About this task. Of the lines below, write out exactly those from the line with "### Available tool" through the line with "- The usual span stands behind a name", both included, and skip the rest.

Collected data.
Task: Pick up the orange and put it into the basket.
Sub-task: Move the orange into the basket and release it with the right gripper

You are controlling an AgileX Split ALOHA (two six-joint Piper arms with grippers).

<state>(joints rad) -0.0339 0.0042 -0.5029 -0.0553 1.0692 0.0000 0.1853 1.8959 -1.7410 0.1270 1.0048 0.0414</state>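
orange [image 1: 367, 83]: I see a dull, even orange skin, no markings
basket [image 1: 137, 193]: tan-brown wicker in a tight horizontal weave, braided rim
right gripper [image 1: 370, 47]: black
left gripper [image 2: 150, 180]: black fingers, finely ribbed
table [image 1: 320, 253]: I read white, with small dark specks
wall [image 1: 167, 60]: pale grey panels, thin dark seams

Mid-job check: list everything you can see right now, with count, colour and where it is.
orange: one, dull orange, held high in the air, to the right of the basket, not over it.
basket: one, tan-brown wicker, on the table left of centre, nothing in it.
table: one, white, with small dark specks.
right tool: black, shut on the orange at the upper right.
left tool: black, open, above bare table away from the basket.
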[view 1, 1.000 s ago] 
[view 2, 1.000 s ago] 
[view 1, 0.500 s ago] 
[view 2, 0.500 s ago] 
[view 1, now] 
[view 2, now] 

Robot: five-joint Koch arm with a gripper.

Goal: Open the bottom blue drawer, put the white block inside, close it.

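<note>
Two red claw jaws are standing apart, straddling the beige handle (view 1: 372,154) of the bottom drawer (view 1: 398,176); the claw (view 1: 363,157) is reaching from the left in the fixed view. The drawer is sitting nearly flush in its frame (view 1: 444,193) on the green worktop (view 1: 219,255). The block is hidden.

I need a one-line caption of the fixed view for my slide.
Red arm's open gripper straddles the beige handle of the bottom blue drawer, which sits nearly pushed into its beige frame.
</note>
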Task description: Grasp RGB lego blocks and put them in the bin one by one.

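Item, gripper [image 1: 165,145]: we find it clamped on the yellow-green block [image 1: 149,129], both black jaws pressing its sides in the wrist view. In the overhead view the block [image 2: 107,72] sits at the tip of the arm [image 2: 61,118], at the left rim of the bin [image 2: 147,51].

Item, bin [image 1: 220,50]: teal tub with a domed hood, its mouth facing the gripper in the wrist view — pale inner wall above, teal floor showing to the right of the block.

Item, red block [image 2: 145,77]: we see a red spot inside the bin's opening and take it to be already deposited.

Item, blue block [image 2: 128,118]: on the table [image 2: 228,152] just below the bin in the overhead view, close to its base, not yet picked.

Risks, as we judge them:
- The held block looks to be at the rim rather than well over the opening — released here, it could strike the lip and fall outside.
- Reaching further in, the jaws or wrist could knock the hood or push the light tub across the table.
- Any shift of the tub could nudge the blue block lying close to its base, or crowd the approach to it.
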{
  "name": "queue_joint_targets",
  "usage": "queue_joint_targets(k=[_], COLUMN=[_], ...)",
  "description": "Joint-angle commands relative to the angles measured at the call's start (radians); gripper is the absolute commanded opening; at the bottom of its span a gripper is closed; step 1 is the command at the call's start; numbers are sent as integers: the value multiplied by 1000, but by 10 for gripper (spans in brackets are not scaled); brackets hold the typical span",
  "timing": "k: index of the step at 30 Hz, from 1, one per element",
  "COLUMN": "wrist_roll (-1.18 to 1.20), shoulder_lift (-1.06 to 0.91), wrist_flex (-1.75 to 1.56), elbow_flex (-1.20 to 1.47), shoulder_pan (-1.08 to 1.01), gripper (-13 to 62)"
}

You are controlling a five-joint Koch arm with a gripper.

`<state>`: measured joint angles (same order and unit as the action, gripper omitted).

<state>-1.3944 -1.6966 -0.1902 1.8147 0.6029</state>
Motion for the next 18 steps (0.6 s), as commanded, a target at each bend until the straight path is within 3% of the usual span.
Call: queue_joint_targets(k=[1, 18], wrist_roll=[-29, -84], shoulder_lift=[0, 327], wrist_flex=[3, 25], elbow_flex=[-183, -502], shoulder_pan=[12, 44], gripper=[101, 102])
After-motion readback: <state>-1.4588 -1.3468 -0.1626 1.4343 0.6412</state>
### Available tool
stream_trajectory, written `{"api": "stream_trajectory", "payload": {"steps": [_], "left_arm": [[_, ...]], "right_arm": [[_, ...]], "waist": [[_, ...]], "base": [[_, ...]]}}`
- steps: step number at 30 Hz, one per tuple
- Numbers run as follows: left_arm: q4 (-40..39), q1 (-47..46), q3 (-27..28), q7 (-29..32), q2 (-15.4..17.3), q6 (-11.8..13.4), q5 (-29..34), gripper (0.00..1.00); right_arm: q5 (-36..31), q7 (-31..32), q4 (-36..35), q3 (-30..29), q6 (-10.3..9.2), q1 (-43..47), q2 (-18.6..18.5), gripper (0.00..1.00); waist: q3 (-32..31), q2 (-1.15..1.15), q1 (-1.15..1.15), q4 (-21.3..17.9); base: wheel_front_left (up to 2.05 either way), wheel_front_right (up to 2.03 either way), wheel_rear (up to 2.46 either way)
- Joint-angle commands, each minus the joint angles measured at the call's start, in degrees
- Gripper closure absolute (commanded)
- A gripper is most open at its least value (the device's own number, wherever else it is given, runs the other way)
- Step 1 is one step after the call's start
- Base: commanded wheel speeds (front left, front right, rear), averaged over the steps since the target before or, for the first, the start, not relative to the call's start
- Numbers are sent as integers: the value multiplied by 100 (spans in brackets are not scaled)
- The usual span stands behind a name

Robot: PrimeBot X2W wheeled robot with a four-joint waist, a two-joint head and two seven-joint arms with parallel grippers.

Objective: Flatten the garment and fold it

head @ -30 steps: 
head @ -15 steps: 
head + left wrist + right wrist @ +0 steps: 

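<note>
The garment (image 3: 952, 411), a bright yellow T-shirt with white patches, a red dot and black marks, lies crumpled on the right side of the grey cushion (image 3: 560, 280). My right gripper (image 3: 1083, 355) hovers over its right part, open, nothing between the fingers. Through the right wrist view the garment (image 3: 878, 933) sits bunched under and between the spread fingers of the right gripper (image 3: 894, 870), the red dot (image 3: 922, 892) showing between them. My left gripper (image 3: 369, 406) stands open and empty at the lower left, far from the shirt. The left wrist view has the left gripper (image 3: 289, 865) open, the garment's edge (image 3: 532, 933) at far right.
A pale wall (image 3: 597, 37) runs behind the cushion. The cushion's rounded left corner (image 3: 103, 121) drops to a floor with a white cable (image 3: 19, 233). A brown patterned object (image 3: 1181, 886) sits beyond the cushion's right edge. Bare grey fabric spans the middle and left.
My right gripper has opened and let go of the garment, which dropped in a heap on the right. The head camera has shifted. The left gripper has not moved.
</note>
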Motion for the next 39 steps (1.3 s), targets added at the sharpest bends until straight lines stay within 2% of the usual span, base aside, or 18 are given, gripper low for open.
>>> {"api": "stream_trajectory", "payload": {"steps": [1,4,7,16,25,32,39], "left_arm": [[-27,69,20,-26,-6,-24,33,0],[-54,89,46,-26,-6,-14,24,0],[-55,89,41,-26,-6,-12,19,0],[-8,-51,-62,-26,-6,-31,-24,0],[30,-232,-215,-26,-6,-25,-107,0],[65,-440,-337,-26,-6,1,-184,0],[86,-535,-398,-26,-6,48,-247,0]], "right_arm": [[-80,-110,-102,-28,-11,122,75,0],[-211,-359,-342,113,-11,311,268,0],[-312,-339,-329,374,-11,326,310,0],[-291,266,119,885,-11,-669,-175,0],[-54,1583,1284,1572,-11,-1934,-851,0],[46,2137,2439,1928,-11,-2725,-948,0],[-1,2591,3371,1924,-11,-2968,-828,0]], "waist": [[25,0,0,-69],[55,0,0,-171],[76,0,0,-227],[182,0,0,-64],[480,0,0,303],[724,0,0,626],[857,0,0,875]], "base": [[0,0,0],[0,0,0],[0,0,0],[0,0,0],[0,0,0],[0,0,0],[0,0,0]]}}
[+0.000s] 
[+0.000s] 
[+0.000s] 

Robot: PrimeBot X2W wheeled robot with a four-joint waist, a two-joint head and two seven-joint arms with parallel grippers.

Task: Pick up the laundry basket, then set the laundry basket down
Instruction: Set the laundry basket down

Written answer.
### Available tool
stream_trajectory, written `{"api": "stream_trajectory", "payload": {"steps": [_], "left_arm": [[_, ...]], "right_arm": [[_, ...]], "waist": [[_, ...]], "base": [[_, ...]]}}`
- steps: step number at 30 Hz, one per tuple
- Numbers run as follows: left_arm: q4 (-40..39), q1 (-47..46), q3 (-27..28), q7 (-29..32), q2 (-15.4..17.3), q6 (-11.8..13.4), q5 (-29..34), gripper (0.00..1.00); right_arm: q5 (-36..31), q7 (-31..32), q4 (-36..35), q3 (-30..29), q6 (-10.3..9.2), q1 (-43..47), q2 (-18.6..18.5), gripper (0.00..1.00); waist: q3 (-32..31), q2 (-1.15..1.15), q1 (-1.15..1.15), q4 (-21.3..17.9); base: wheel_front_left (up to 2.05 either way), wheel_front_right (up to 2.03 either way), wheel_rear (up to 2.46 either way)
- Joint-angle commands, each minus the joint angles measured at the call's start, in degrees
- Gripper closure absolute (commanded)
- A gripper is most open at its least value (the device's own number, wherever else it is given, runs the other way)
- Step 1 is one step after the call's start
- Base: commanded wheel speeds (front left, front right, rear), averaged over the steps since the target before or, for the first, the start, not relative to the call's start
- Numbers are sent as integers: the value multiplied by 100 (spans in brackets are not scaled)
- The usual span stands behind a name

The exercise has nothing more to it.